Scientists Take First Steps to Find Life on Proxima B

An artist’s impression of Proxima b, a planet in the Proxima Centauri system that scientists believe may be capable of supporting life. (European Southern Observatory)

(CN) – The quest to find life beyond Earth progressed Monday, with research that sheds light on the recently discovered – and potentially habitable – planet Proxima b.

First identified in August 2016, Proxima b is thought to be close in size to Earth, which suggests the mysterious planet could have a similar atmosphere.

Studies have estimated that Proxima b is in the habitable zone – a region where a planet would be capable of supporting liquid water on its surface, given an Earth-like atmosphere and an appropriate structure – of Proxima Centauri, the star closest to our solar system. Proxima Centauri is 4.2 light years, or 25 trillion miles, from Earth.
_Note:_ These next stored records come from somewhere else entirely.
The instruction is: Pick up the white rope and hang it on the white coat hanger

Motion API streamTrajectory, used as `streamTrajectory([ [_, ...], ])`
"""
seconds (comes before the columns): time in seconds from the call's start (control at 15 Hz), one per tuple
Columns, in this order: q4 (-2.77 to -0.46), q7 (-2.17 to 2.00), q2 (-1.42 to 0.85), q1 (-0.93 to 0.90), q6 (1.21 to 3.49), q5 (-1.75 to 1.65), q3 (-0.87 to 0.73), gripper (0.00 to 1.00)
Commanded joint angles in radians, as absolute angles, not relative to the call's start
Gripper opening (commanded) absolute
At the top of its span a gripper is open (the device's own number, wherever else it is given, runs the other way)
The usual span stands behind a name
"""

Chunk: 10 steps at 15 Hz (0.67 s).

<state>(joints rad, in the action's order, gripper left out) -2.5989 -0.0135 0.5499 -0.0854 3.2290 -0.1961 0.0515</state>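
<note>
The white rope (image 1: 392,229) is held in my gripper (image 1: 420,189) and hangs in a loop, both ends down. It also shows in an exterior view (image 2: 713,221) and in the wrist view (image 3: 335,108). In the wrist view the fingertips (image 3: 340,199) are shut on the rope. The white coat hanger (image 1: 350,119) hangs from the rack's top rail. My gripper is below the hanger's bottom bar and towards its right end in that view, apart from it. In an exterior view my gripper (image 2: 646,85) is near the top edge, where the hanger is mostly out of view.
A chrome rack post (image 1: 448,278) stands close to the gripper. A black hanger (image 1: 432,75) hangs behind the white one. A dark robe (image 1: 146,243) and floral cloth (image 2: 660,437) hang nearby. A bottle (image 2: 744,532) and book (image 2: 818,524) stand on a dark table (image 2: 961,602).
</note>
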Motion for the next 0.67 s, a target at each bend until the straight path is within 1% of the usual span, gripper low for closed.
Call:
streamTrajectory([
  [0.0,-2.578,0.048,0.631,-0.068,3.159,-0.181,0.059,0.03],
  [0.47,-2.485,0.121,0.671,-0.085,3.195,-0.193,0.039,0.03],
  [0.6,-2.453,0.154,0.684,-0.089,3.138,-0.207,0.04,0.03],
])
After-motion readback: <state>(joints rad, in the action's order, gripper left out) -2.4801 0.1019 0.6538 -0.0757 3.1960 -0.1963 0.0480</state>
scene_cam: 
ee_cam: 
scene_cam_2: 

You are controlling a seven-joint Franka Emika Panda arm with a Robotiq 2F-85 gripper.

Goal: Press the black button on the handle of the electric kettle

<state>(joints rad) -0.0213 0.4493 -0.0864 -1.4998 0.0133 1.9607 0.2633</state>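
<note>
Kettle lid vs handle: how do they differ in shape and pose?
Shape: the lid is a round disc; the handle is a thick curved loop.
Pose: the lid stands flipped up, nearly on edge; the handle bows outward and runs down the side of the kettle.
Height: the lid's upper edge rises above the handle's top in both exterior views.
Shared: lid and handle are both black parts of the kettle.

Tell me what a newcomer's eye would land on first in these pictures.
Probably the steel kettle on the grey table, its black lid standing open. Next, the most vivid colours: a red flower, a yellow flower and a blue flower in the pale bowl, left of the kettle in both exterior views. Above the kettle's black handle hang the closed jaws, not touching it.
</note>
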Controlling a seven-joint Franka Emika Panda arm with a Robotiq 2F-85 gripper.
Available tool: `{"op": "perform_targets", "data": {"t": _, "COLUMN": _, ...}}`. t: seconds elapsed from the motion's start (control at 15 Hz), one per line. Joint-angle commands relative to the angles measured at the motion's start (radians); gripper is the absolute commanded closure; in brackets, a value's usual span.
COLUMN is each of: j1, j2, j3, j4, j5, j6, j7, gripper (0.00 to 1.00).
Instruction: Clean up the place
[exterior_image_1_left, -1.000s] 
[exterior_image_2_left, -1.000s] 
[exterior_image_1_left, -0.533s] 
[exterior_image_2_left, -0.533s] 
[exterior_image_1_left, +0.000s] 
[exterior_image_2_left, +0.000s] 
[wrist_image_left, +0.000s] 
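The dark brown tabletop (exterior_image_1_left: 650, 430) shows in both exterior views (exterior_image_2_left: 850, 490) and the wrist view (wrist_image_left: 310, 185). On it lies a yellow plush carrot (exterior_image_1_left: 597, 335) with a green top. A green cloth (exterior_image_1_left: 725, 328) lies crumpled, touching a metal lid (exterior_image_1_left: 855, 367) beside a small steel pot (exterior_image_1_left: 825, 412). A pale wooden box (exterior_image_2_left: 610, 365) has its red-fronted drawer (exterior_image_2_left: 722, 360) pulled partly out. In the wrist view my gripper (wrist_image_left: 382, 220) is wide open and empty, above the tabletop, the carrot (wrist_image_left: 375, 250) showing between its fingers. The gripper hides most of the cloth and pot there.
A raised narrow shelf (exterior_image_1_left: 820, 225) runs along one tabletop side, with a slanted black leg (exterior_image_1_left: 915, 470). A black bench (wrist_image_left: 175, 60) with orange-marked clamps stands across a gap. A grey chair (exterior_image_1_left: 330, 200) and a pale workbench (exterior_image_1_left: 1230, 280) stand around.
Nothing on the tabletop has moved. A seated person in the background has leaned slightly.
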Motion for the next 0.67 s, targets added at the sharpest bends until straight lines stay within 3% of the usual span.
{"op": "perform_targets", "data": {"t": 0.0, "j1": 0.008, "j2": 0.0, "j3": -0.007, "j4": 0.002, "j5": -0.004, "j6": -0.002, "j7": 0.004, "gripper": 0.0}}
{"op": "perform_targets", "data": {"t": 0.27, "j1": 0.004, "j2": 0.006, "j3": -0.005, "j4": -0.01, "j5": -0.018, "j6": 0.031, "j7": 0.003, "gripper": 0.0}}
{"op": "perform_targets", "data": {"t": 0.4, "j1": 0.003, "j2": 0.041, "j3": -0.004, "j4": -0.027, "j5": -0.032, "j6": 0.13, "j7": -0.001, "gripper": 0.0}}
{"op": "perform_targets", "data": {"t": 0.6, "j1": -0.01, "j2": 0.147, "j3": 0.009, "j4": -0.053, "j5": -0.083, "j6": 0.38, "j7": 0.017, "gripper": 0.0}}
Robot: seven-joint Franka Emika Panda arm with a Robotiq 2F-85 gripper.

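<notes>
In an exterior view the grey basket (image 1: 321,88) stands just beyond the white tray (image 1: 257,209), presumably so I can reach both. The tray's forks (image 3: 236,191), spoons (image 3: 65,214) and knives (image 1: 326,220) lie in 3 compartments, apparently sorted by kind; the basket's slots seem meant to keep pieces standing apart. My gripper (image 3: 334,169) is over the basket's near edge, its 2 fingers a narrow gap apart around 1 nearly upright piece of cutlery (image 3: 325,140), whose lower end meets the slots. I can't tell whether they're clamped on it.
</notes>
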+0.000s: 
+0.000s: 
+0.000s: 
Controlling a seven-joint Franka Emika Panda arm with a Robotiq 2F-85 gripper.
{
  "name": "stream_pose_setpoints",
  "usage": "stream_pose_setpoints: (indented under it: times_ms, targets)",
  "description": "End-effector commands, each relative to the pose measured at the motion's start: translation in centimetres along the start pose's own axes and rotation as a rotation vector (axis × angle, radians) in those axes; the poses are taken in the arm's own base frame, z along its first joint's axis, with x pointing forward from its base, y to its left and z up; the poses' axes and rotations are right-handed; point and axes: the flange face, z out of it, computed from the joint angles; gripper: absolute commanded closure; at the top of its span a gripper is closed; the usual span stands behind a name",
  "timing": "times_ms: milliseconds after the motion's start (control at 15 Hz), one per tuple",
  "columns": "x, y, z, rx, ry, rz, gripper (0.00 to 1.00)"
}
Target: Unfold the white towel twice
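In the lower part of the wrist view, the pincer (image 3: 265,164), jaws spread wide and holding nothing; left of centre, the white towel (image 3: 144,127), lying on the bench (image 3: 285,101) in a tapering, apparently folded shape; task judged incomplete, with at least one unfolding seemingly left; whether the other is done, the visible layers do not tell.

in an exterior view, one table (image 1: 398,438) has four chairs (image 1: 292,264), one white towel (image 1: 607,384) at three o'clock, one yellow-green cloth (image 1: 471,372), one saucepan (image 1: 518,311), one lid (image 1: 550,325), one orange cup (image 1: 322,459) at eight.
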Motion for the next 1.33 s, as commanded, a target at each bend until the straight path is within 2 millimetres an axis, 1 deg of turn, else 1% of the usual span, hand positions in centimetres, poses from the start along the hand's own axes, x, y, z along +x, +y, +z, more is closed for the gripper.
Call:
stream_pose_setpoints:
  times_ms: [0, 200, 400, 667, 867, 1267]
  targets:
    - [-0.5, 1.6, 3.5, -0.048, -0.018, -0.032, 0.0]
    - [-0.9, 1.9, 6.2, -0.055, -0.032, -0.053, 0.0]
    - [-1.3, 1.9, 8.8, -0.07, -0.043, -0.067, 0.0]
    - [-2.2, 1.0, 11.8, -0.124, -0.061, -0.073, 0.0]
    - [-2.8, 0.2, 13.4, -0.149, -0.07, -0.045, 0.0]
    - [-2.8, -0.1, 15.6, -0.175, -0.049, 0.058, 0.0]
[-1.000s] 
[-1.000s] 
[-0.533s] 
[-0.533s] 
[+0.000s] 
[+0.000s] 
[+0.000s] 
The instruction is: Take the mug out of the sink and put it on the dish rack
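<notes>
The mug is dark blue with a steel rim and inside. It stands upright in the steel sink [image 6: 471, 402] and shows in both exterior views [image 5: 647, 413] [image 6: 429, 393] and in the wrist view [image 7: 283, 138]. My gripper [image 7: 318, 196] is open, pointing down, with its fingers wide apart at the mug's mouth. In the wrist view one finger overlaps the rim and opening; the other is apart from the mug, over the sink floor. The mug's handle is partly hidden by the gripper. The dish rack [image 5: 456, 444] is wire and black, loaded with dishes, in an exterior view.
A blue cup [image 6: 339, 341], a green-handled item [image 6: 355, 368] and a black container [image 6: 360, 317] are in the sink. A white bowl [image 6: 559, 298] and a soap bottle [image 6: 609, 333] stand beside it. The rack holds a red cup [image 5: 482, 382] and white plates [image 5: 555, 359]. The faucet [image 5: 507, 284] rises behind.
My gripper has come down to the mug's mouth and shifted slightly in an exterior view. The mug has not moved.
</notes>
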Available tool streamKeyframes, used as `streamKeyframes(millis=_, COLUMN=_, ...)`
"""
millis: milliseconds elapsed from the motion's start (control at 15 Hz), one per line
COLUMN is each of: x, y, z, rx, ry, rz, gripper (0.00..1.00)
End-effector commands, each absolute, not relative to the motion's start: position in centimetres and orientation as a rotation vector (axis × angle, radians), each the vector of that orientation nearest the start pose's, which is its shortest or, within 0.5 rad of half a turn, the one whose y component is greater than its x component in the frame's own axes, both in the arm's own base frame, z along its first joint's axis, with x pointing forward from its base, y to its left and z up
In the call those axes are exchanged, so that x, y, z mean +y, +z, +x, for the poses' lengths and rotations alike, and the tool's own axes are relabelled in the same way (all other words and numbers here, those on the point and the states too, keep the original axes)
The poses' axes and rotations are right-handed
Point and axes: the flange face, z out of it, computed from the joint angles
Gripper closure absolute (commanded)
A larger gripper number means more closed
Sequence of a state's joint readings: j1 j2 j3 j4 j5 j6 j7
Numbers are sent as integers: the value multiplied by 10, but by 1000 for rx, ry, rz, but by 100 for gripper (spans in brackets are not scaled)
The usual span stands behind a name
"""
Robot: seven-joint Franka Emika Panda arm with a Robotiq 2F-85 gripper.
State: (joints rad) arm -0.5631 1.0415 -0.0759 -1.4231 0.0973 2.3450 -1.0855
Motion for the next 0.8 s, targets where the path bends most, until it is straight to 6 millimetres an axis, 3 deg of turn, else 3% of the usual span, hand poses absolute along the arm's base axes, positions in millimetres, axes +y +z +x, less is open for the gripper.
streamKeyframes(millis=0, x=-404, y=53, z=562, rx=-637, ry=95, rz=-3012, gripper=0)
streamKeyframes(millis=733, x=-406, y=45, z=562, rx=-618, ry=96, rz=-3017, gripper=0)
Now, a team of researchers from the University of Exeter has taken the first steps to explore Proxima b’s climate, doing so using the Unified Model – a sophisticated numerical template that’s been used to study Earth’s climate for decades. However, many aspects of the model are specific to Earth – such as the state of our ice caps and vegetation – which forced the researchers to focus on the basics, including primary climate drivers like heating and rainfall.

The Exeter team tested various atmospheric compositions, including one similar to Earth and one comprised of nitrogen with traces of carbon dioxide. The researchers also examined variations to Proxima b’s orbit.

Their simulations showed that Proxima b could be habitable, and could have a surprisingly stable climate pattern. The team cautions that much more research is needed to determine whether the planet can – or does – support life.

“One of the main features that distinguishes this planet from Earth is that the light from its star is mostly in the near-infrared,” said co-author James Manners. “These frequencies of light interact much more strongly with water vapor and carbon dioxide in the atmosphere which affects the climate that emerges in our model.”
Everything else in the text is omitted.